* [EXERCISE GOAL]:
Your reply should be the complete data, reproduced exactly.

* [SOURCE MATERIAL]:
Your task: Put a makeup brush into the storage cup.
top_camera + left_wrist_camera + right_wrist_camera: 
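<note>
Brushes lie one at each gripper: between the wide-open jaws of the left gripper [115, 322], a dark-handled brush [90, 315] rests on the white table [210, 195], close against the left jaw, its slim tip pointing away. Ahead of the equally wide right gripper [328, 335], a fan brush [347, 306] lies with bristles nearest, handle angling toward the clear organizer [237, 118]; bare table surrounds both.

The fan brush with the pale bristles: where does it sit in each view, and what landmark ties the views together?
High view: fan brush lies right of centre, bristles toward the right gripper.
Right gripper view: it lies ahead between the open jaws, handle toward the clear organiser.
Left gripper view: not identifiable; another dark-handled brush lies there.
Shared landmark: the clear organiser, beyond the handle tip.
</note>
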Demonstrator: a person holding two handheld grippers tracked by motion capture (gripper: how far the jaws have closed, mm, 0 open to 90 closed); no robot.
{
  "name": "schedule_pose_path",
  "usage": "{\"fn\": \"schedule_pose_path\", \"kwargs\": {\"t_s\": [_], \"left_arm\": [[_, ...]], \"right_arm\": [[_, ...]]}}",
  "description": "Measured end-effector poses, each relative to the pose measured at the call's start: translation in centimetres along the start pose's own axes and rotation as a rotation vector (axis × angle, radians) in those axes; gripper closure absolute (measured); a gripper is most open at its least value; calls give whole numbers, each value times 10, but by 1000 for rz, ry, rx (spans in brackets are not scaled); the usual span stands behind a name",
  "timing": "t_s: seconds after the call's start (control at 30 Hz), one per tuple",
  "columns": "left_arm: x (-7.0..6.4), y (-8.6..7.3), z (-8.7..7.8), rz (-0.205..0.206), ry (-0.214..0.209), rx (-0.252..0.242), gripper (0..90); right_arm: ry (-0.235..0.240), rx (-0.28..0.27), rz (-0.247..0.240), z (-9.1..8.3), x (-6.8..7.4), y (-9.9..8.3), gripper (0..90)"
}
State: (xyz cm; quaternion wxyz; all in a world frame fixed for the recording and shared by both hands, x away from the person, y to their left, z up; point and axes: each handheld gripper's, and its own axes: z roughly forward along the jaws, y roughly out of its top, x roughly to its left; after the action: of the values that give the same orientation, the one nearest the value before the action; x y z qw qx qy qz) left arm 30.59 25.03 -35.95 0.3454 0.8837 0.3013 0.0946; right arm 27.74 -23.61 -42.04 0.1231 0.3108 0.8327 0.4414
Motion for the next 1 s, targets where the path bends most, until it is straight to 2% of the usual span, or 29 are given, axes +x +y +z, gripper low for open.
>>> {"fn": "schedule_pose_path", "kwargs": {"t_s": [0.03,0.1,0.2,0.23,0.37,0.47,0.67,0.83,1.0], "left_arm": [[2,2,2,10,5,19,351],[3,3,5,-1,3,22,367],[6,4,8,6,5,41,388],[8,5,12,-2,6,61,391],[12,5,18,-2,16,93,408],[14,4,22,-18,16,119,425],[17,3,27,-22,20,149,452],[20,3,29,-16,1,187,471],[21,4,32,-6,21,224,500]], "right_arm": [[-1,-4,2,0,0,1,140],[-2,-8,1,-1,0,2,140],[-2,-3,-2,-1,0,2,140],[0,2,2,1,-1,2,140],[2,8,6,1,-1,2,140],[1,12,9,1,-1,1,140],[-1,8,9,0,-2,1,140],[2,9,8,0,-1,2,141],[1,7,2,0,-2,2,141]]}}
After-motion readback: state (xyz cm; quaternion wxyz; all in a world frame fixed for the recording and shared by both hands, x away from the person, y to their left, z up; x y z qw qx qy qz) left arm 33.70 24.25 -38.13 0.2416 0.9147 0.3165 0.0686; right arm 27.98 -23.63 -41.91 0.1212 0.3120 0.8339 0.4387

* [RESULT OF THE TASK]:
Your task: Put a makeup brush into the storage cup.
top_camera + left_wrist_camera + right_wrist_camera: 
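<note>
Brushes lie one at each gripper: between the wide-open jaws of the left gripper [115, 322], a dark-handled brush [90, 315] rests on the white table [210, 195], close against the left jaw, its slim tip pointing away. Ahead of the equally wide right gripper [328, 335], a fan brush [347, 306] lies with bristles nearest, handle angling toward the clear organizer [237, 118]; bare table surrounds both.

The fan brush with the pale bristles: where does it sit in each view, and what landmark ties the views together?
High view: fan brush lies right of centre, bristles toward the right gripper.
Right gripper view: it lies ahead between the open jaws, handle toward the clear organiser.
Left gripper view: not identifiable; another dark-handled brush lies there.
Shared landmark: the clear organiser, beyond the handle tip.
</note>
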Demonstrator: a person holding two handheld grippers tracked by motion capture (gripper: how far the jaws have closed, mm, 0 open to 90 closed); no robot.
{
  "name": "schedule_pose_path",
  "usage": "{\"fn\": \"schedule_pose_path\", \"kwargs\": {\"t_s\": [_], \"left_arm\": [[_, ...]], \"right_arm\": [[_, ...]]}}",
  "description": "Measured end-effector poses, each relative to the pose measured at the call's start: translation in centimetres along the start pose's own axes and rotation as a rotation vector (axis × angle, radians) in those axes; gripper closure absolute (measured); a gripper is most open at its least value; calls give whole numbers, each value times 10, but by 1000 for rz, ry, rx (spans in brackets are not scaled); the usual span stands behind a name",
  "timing": "t_s: seconds after the call's start (control at 30 Hz), one per tuple",
  "columns": "left_arm: x (-7.0..6.4), y (-8.6..7.3), z (-8.7..7.8), rz (-0.205..0.206), ry (-0.214..0.209), rx (-0.252..0.242), gripper (0..90); right_arm: ry (-0.235..0.240), rx (-0.28..0.27), rz (-0.247..0.240), z (-9.1..8.3), x (-6.8..7.4), y (-9.9..8.3), gripper (0..90)"
}
State: (xyz cm; quaternion wxyz; all in a world frame fixed for the recording and shared by both hands, x away from the person, y to their left, z up; point and axes: each handheld gripper's, and its own axes: z roughly forward along the jaws, y roughly out of its top, x roughly to its left; after the action: of the values that give the same orientation, the one nearest the value before the action; x y z qw qx qy qz) left arm 30.59 25.03 -35.95 0.3454 0.8837 0.3013 0.0946; right arm 27.74 -23.61 -42.04 0.1231 0.3108 0.8327 0.4414
Motion for the next 1 s, targets where the path bends most, until it is straight to 2% of the usual span, or 29 are given, axes +x +y +z, gripper low for open.
>>> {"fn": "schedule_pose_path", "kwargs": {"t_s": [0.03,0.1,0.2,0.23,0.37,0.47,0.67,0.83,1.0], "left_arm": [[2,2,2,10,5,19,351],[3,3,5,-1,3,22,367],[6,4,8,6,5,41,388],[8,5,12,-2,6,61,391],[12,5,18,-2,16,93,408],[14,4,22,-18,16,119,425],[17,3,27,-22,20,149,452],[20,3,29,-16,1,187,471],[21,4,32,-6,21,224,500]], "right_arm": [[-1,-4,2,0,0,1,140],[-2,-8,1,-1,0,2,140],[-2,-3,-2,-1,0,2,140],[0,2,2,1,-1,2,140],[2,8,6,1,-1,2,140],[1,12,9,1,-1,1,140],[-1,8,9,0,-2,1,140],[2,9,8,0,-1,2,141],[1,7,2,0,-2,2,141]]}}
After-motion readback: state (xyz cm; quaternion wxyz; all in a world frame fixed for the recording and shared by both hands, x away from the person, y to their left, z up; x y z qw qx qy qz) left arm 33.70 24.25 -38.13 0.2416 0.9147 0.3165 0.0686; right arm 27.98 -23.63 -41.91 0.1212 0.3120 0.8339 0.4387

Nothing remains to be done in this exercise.